Cari Blog Ini

Selasa, 21 Juni 2016

FATAWA SEPUTAR RAMADHAN

Bulan Ramadhan adalah bulan penuh barokah bagi umat Islam. Keutamaan ini tidak diberikan kepada umat sebelum mereka. Agar kita bisa memperoleh barokah yang besar di bulan tersebut, maka hendaknya kita menjalani berbagai ibadah di bulan Ramadhan dengan ilmu. Berikut ini kami bawakan beberapa bimbingan ulama seputar ibadah di bulan Ramadhan.

Hukum Niat di Malam Hari

Apa hukum orang yang belum mengetahui masuknya bulan Ramadhan kecuali setelah terbit fajar, apa yang harus dia lakukan?

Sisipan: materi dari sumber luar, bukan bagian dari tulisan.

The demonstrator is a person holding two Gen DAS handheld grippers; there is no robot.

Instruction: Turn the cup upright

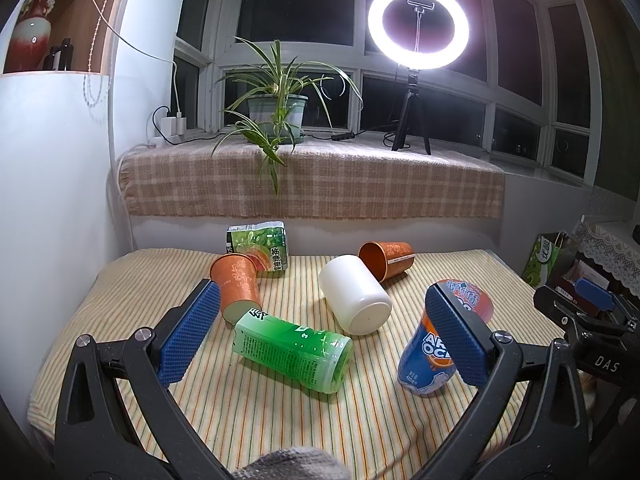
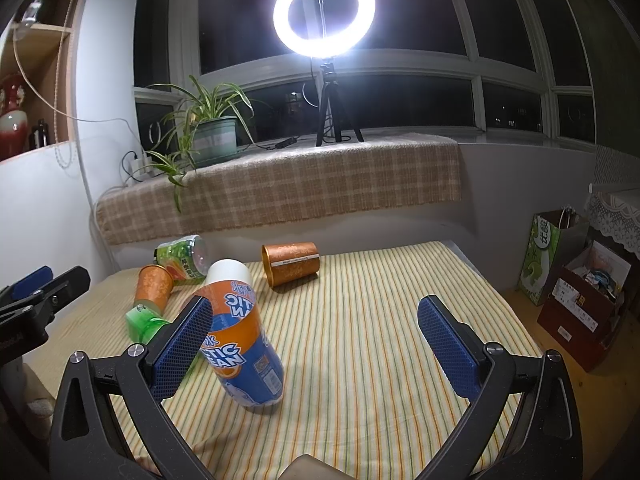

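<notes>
Cups: two orange (image 1: 237, 286) (image 1: 387, 259), one white (image 1: 356, 294), one blue-orange (image 1: 430, 354) mid-table (image 1: 260, 408); left gripper (image 1: 320, 328) and right gripper (image 2: 316, 340) both gape wide, empty.

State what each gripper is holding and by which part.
Nothing is held. The left gripper and right gripper are both open; the blue-and-orange cup stands free on the striped cloth.

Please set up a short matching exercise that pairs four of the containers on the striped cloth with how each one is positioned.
Things:
1. white cup
2. green bottle
3. blue and orange cup
4. far orange cup

States:
A. on its side near the back of the cloth, apart from the other containers
B. standing mouth up, tilted
C. on its side, flat base toward the left wrist camera
D. on its side at the front of the left-hand cluster, touching another orange cup

Pairs: 1-C, 2-D, 3-B, 4-A
</notes>
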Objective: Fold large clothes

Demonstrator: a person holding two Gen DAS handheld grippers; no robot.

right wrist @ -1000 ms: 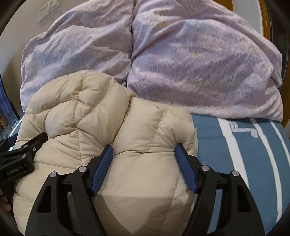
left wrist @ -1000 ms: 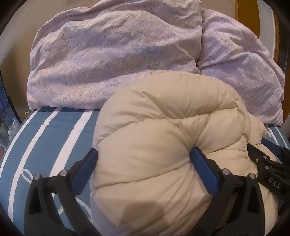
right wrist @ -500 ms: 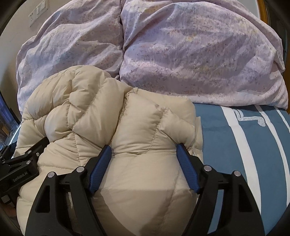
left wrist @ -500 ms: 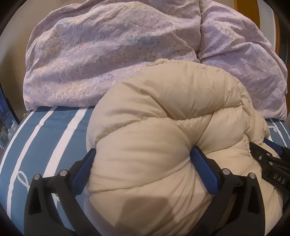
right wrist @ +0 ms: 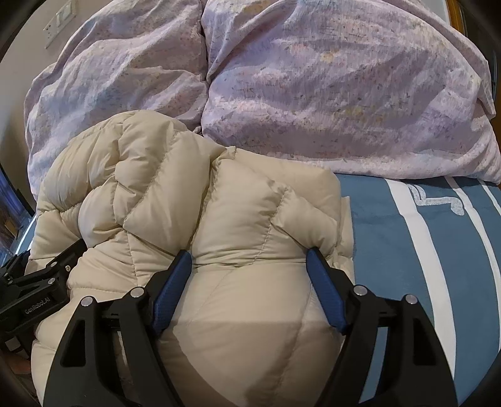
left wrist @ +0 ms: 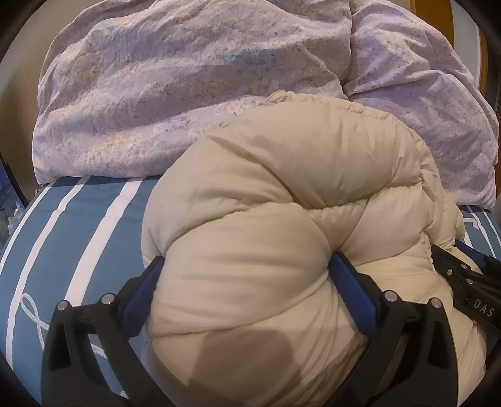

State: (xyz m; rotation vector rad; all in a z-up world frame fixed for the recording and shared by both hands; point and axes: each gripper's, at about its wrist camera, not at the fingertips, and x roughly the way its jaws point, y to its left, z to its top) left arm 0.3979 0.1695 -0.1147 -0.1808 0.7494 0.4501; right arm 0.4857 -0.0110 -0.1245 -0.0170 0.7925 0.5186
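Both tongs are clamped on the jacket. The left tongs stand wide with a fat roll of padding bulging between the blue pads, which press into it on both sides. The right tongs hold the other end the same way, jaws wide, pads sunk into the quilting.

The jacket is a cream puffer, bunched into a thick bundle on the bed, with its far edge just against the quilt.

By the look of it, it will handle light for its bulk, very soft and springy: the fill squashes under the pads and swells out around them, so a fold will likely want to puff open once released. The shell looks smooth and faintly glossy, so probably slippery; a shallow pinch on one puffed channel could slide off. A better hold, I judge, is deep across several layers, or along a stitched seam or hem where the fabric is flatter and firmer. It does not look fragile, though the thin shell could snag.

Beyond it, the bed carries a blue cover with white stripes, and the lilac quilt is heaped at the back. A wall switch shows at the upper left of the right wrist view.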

Orang yang belum mengetahui masuknya bulan Ramadhan kecuali setelah terbit fajar, wajib baginya untuk menahan diri dari segala yang membatalkan puasa pada sisa hari itu, karena sudah masuk Ramadhan. Tidak boleh bagi yang mukim dan orang sehat untuk melakukan salah satu dari perkara yang membatalkan puasa dan wajib baginya mengganti hari tersebut karena dia belum berniat puasa di malam hari sebelum fajar (shubuh). Rasulullah shallallahu alaihi wasallam telah bersabda,

مَنْ لَمْ يُبَيِّتِ الصِّيَامَ قَبْلَ طُلُوعِ الْفَجْرِ فَلاَ صِيَامَ لَهُ

“Barang siapa yang tidak berniat puasa di malam hari sebelum fajar (shubuh) maka tidak ada puasa baginya” (HR. Daruquthni dengan sanadnya dari ‘Amrah dari ‘Aisyah radhiyallahu anha. Daruquthni mengatakan semua perawinya terpercaya).

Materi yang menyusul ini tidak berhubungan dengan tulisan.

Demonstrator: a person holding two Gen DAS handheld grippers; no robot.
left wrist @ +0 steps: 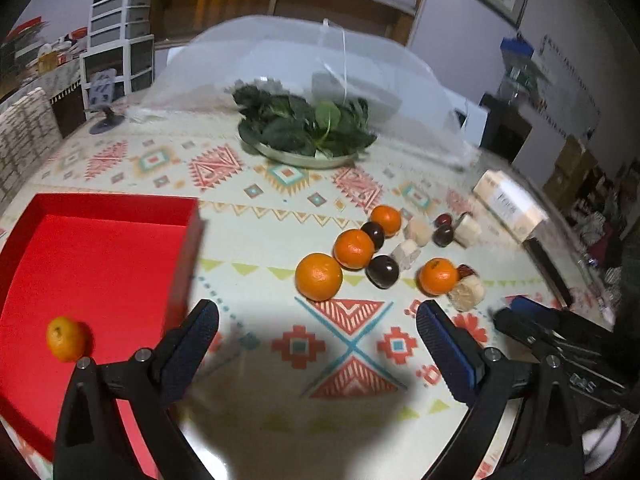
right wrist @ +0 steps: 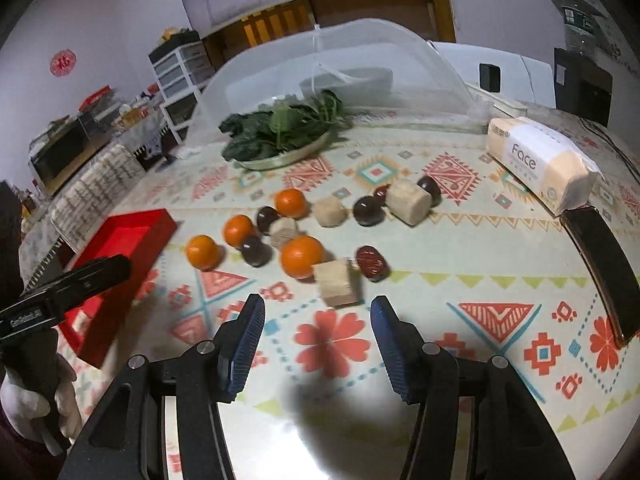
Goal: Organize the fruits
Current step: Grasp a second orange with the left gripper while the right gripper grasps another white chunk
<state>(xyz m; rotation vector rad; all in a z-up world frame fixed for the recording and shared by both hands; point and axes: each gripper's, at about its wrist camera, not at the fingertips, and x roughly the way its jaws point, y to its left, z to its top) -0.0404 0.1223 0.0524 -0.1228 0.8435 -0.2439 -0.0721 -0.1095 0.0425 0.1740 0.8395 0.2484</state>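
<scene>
Left wrist view first: your left tongs (left wrist: 318,344) are spread wide with nothing between the pads, hanging over bare patterned surface (left wrist: 248,360) just beside the red tray (left wrist: 100,208); one small orange (left wrist: 66,338) already sits in the tray's near corner, so I'd say you're between drops and lining up for the next fruit. The closest candidate is the big orange (left wrist: 319,277) at the front of the row, with two more oranges behind it, a fourth one (left wrist: 438,276) off to the right, and dark plums (left wrist: 383,271) and beige blocks (left wrist: 466,292) mixed in; the right tongs' tips poke in at the right edge.

Right wrist view: your right tongs (right wrist: 318,350) are released too, about half spread and empty, pointing at a beige cube (right wrist: 338,282) with a dark red date (right wrist: 371,263) just beside it and an orange (right wrist: 302,257) touching the cube's left side; the tray (right wrist: 132,224) is well off to the left, past the left tongs.

Next move, as I read it: pick one fruit, not a block; the cluster is tight, so come in from the open side or you'll knock the neighbours rolling; the pack of Face tissues (right wrist: 540,160) and the dish of greens (right wrist: 280,136) are out of the way.
</scene>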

Ibnu Qudamah rahimahullah menukilkan dalam “Al Mughni” bahwa itu (kewajiban berniat di malam hari) pendapat seluruh ahli fiqih, dan yang dimaksud adalah puasa wajib sebagaimana disebutkan dalam hadits yang mulia tadi. Adapun puasa sunnah maka boleh niat di siang hari dengan syarat belums melakukan sesuatu dari perkara yang membatalkan puasa sejak terbitnya fajar, karena telah shahih dari Rasulullah shallallahu alaihi wasallam yang menjelaskan hal itu. (lihat Fatawa bin Baz : 15/251 )

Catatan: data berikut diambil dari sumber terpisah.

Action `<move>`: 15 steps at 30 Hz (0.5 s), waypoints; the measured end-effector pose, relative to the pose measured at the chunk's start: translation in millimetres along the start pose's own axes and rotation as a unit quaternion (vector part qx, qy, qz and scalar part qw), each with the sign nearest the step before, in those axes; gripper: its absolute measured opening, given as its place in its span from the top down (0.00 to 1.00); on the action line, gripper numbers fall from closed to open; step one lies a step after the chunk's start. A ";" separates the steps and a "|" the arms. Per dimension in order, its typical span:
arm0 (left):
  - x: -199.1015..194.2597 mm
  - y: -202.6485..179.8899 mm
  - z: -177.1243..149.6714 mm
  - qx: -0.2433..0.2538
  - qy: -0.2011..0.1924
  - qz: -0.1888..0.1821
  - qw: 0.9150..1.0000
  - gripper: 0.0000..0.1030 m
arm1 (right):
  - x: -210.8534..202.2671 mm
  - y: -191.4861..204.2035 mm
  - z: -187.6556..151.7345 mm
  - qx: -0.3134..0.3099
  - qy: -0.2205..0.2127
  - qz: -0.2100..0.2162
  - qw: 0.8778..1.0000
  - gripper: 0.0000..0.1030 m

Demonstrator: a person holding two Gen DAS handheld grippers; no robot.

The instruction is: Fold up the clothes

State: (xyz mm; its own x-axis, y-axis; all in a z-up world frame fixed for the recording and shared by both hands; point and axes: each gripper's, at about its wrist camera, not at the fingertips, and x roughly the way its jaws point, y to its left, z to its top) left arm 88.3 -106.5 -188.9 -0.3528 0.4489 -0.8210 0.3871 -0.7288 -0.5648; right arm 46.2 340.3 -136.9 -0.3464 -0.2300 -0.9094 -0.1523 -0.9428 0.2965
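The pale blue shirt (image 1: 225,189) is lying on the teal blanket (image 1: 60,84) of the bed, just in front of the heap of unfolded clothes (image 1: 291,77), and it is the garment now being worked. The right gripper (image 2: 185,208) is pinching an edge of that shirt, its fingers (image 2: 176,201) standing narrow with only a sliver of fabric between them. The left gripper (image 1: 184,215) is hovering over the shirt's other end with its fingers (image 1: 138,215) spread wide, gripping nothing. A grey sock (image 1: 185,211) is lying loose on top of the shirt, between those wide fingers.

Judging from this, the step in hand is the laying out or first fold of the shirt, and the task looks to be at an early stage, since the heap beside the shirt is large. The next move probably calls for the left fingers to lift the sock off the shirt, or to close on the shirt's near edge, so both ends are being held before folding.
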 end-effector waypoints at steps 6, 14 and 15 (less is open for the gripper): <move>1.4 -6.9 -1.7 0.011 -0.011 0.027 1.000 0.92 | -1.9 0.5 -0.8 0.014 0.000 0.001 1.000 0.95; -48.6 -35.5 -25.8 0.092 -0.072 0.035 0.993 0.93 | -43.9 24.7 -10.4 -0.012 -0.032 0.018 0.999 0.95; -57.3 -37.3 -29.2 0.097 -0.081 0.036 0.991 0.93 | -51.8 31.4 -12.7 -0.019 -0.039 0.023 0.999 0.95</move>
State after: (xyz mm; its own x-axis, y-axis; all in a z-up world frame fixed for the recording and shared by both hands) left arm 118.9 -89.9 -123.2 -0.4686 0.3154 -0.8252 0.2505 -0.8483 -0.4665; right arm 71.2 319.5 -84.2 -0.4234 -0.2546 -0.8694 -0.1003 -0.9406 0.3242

Apa hukum berbuka bagi orang sakit dan musafir?

Barang siapa sakit atau musafir, maka boleh baginya berbuka/tidak berpuasa, bahkan mustahab (sunnah) dan dianjurkan dia berbuka, berdasarkan firman Allah subhanahu wata’ala (artinya),

Barangsiapa sakit atau dalam perjalanan (lalu ia berbuka), maka (wajiblah baginya berpuasa), sebanyak hari yang ditinggalkannya itu, pada hari-hari yang lain.” (Al Baqarah: 185)

dan sabda Rasulullah shallallahu alaihi wasallam,

إِنَّ اللَّهَ يُحِبُّ أَنْ تُؤْتَى رُخَصُهُ كَمَا يَكْرَهُ أَنْ تُؤْتَى مَعْصِيَتُهُ

“Sesungguhnya Allah menyukai jika rukhsoh-Nya (dispensasi hukum) dikerjakan sebagaimana Dia benci jika kemaksiatan dikerjakan.” (HR. Ahmad)

Hal itu semua dengan syarat, sakit yang memberatkan baginya jika berpuasa. Adapun jika tidak memberatkan, maka tidak boleh berbuka karena hal itu tidak termasuk udzur. Adapun bagi musafir, maka berbuka adalah sunnah sebagaimana hal itu dilakukan oleh Rasulullah dan para shahabat. Akan tetapi jika seorang muslim mengetahui bahwa tidak berpuasanya dia ketika safar akan memberatkan dan membebani dirinya saat mengganti di masa yang akan datang dan dia khawatir puasa tersebut berat baginya, lalu dia tetap berpuasa dengan berbagai pertimbangan tersebut maka itu baik dan tidak mengapa baginya sama saja apakah kendaraannya nyaman atau tidak. (lihat Fatawa bin Baz: 15/ 234, 235)

Menelan Ludah

Apakah menelan ludah membatalkan puasa?

Ludah tidak membatalkan puasa berdasarkan kesepakatan ulama, dan tidak mungkin ada yang mengatakan bahwa dia membatalkan. Akan tetapi jika sengaja mengumpulkan ludah lalu menelannya, sebagian ulama’ berpendapat bahwa hal itu membatalkan. Namun pendapat yang benar, tidak membatalkan karena dia tidak memasukkan makanan atau minuman ke dalam rongga tubuhnya. Ludah berasal dari rongga tubuh dan kembali kepadanya. Berdasarkan hal ini, menurut pendapat yang kuat, dahak juga tidak membatalkan walaupun sudah di mulut dan ditelan. Akan tetapi hendaknya seseorang tidak menelan dahaknya karena para ulama melarangnya dari sisi sebagai kotoran yang tidak pantas untuk ditelan. Adapun berkumur-kumur karena haus, apakah membatalkan? Jika airnya ditelan, tidak diragukan lagi bahwa hal itu membatalkan, namun jika tidak ditelan maka tidak membatalkan. (lihat Silsilah Liqo Al Bab al Maftuh Ibnu Utsaimin: 153)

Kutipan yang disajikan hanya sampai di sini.